[Required work] Tally the lines in the data below where the word "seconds" appears, and give the tally alone.

Items from a data source
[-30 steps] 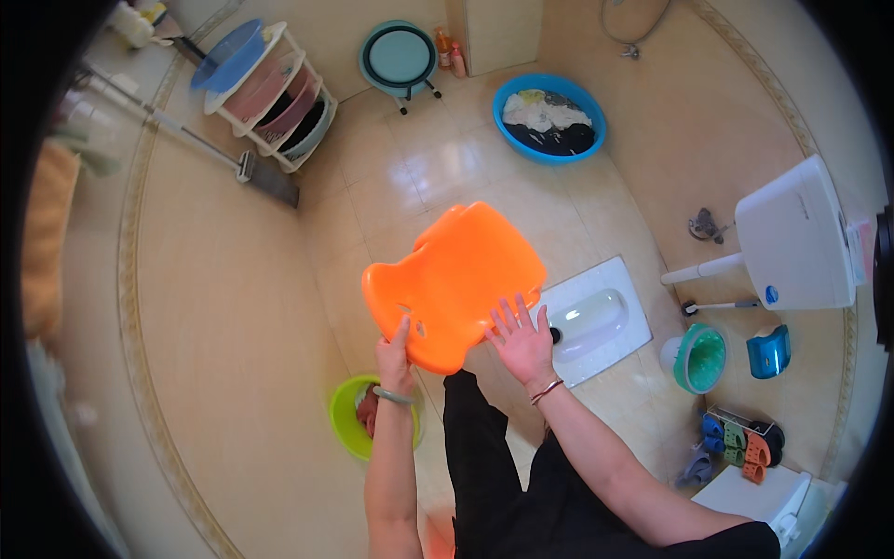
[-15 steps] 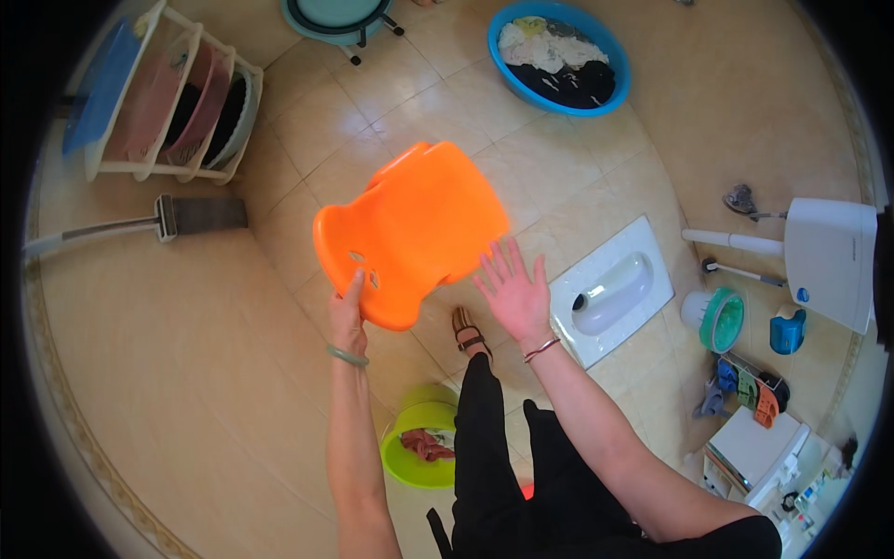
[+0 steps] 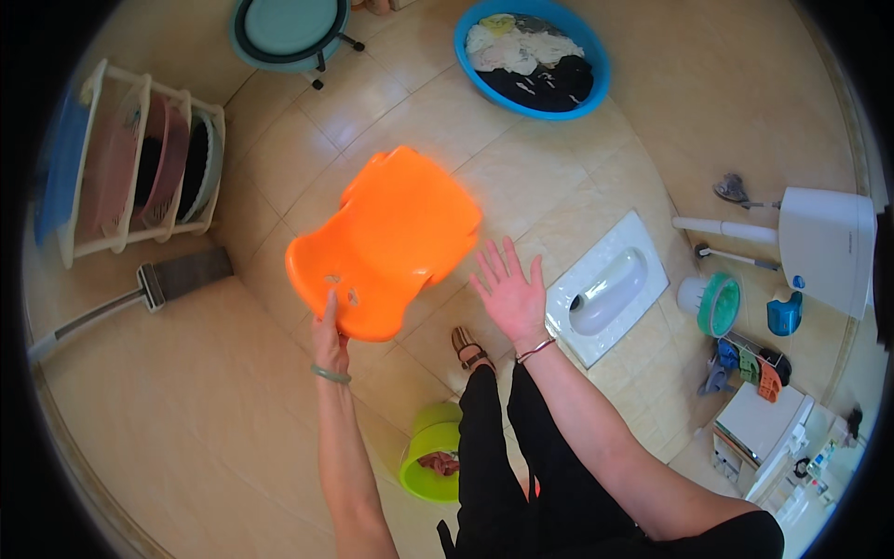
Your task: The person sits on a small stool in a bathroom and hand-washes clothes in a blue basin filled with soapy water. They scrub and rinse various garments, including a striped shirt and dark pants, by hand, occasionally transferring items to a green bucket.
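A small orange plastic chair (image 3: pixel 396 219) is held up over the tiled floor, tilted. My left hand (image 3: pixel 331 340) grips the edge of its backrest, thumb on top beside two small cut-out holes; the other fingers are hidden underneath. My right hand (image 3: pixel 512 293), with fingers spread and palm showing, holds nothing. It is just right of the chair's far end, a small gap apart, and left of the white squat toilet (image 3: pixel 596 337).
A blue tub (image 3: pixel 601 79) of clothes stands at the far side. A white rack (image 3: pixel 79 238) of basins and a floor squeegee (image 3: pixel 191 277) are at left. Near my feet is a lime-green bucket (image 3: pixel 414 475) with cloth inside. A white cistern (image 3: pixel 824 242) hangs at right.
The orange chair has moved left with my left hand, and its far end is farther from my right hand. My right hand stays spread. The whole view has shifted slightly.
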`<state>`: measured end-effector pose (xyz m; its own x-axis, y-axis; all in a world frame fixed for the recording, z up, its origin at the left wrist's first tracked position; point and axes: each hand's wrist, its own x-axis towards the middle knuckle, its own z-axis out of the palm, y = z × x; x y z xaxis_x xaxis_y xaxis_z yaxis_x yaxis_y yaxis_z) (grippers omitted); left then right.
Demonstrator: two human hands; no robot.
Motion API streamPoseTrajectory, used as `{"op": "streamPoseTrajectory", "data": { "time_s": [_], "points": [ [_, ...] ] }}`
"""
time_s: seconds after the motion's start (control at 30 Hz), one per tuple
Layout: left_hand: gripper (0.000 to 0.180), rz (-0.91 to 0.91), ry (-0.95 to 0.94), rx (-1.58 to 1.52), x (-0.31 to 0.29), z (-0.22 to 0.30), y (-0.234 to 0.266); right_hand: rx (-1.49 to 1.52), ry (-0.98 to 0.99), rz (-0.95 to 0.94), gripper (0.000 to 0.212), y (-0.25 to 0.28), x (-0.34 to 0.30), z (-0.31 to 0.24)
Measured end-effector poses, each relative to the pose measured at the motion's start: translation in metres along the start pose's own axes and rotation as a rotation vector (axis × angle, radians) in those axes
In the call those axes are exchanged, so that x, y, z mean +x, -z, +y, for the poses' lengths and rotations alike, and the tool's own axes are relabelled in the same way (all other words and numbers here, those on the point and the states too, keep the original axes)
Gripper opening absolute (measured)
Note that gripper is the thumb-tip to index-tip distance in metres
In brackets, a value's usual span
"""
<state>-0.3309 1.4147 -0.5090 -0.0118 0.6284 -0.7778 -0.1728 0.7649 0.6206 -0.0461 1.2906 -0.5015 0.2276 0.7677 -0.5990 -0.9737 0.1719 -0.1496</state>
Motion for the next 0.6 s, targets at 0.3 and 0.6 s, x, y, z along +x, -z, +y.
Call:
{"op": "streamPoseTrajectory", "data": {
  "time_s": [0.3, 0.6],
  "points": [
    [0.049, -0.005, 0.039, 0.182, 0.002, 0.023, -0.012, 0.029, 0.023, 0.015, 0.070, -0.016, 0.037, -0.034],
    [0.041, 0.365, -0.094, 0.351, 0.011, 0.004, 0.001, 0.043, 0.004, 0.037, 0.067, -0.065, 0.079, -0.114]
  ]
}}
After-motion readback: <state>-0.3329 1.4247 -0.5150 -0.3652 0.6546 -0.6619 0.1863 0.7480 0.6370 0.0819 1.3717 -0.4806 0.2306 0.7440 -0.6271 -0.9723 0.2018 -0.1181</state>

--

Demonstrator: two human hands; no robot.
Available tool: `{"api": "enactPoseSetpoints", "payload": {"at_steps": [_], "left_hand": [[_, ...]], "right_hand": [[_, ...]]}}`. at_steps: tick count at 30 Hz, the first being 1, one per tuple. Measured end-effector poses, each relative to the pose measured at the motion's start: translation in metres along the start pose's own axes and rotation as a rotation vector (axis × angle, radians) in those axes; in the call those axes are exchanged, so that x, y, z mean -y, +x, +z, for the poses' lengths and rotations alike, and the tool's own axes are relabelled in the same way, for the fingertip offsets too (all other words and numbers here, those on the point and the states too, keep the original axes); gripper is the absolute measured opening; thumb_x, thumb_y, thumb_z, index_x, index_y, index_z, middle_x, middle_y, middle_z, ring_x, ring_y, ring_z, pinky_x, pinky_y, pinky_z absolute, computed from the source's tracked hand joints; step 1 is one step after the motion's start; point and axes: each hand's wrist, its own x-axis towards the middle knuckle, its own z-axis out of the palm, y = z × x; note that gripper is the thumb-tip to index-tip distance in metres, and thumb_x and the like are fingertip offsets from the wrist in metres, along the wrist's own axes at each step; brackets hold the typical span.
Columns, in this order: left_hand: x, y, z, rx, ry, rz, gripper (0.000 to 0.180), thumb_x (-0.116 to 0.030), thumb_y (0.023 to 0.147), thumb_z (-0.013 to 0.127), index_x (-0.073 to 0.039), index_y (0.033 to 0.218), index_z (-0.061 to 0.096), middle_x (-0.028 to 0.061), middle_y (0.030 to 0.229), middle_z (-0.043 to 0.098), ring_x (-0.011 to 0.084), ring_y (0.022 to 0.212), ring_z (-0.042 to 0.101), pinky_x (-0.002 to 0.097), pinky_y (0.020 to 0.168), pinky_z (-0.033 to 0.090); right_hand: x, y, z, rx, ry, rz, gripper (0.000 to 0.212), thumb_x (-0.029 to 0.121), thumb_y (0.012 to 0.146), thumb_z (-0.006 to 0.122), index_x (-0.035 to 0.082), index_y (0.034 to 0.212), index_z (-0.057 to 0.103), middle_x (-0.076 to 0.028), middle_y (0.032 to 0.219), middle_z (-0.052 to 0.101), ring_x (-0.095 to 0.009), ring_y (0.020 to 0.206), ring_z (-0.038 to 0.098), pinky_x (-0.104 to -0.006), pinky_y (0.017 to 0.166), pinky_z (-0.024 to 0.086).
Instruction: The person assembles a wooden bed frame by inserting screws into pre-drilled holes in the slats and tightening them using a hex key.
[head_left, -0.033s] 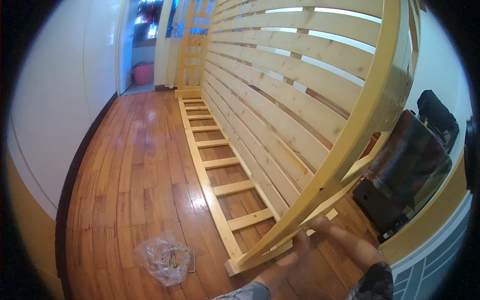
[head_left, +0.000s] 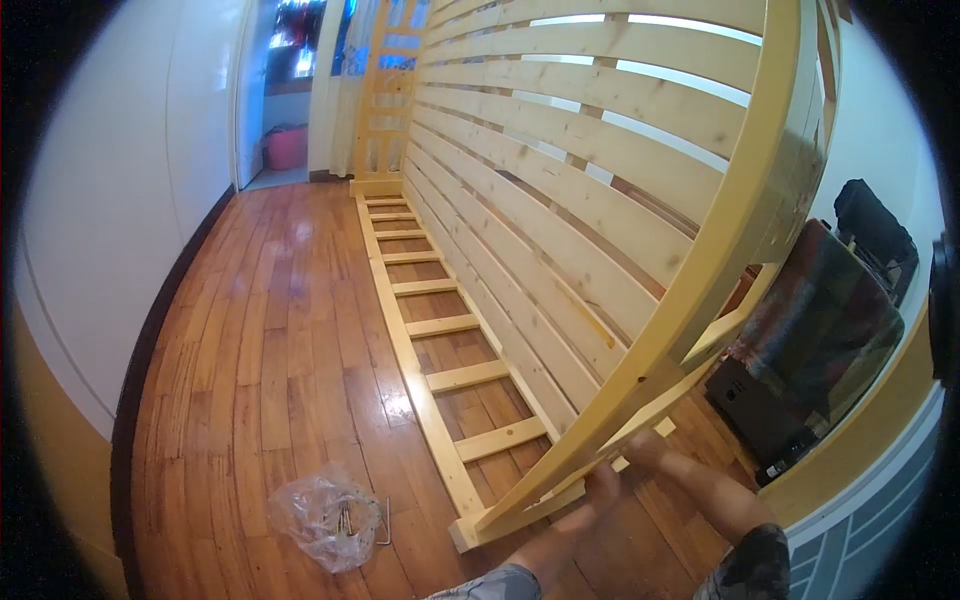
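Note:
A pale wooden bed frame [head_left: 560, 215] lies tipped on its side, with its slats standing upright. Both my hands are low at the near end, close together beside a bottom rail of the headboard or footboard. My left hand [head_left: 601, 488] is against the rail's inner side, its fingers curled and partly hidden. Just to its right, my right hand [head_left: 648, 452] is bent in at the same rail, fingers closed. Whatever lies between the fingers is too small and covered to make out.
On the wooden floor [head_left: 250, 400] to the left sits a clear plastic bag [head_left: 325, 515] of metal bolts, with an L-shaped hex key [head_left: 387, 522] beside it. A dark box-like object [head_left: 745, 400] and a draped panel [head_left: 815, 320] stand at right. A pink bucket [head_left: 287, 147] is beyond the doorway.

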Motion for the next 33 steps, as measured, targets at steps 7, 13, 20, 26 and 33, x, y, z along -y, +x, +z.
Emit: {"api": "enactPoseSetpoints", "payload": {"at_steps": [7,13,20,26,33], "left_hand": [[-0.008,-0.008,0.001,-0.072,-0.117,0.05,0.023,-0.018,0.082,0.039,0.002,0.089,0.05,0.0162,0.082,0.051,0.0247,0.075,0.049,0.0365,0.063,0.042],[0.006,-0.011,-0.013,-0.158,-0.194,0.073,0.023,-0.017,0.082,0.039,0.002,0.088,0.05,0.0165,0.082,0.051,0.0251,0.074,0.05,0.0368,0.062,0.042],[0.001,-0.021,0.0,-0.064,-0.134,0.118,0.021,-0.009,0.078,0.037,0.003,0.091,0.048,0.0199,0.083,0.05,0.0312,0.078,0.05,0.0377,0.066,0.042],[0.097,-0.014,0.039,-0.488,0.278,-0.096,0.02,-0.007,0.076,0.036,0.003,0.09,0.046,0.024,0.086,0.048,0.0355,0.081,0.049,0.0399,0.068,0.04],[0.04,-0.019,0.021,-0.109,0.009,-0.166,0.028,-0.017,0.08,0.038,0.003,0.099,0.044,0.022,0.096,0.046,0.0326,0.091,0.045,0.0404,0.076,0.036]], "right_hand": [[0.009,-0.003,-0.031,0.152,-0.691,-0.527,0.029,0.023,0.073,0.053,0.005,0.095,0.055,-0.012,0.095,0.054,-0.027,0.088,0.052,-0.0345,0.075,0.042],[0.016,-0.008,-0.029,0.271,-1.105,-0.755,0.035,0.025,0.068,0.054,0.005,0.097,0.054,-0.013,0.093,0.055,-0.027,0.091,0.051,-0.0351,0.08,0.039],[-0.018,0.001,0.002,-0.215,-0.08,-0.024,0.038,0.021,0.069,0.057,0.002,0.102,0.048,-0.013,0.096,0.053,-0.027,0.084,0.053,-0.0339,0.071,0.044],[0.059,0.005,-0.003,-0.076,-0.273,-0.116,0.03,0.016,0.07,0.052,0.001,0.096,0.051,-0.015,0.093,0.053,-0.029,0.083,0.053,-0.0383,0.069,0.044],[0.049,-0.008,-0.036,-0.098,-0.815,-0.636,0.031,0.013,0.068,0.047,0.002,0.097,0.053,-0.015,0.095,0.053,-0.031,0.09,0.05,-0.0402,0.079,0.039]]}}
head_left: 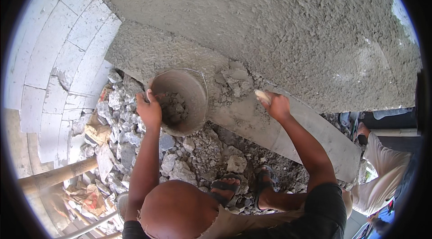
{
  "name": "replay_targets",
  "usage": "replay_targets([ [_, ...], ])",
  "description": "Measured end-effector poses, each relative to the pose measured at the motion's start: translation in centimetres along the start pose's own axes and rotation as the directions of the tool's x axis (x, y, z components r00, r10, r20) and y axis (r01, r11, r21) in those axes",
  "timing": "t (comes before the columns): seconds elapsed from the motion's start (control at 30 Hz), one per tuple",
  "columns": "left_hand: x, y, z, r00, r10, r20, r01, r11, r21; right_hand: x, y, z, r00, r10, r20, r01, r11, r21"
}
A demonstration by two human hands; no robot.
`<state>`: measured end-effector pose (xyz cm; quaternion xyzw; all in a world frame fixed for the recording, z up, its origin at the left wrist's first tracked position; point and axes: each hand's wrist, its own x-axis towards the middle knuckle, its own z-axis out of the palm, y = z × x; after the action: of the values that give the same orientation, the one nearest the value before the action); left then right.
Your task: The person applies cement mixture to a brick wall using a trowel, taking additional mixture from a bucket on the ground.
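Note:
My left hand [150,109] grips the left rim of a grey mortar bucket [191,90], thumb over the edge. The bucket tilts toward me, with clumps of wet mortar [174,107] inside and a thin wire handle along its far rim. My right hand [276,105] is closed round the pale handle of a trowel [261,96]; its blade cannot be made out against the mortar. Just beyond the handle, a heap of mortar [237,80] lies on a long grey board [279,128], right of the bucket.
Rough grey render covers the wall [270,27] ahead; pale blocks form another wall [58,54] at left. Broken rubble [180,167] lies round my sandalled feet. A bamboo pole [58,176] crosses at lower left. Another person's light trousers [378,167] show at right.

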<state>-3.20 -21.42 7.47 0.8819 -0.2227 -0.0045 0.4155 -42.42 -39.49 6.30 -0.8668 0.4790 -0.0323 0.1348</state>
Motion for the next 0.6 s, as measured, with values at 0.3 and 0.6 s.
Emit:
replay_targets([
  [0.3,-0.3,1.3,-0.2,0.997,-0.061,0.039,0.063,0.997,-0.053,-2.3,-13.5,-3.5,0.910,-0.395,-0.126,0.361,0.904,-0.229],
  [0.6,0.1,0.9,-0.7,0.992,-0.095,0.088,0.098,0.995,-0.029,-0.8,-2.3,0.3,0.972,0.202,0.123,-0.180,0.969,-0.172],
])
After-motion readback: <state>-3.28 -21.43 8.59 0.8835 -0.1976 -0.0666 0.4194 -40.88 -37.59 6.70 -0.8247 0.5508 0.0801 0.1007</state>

[Response to this task] 2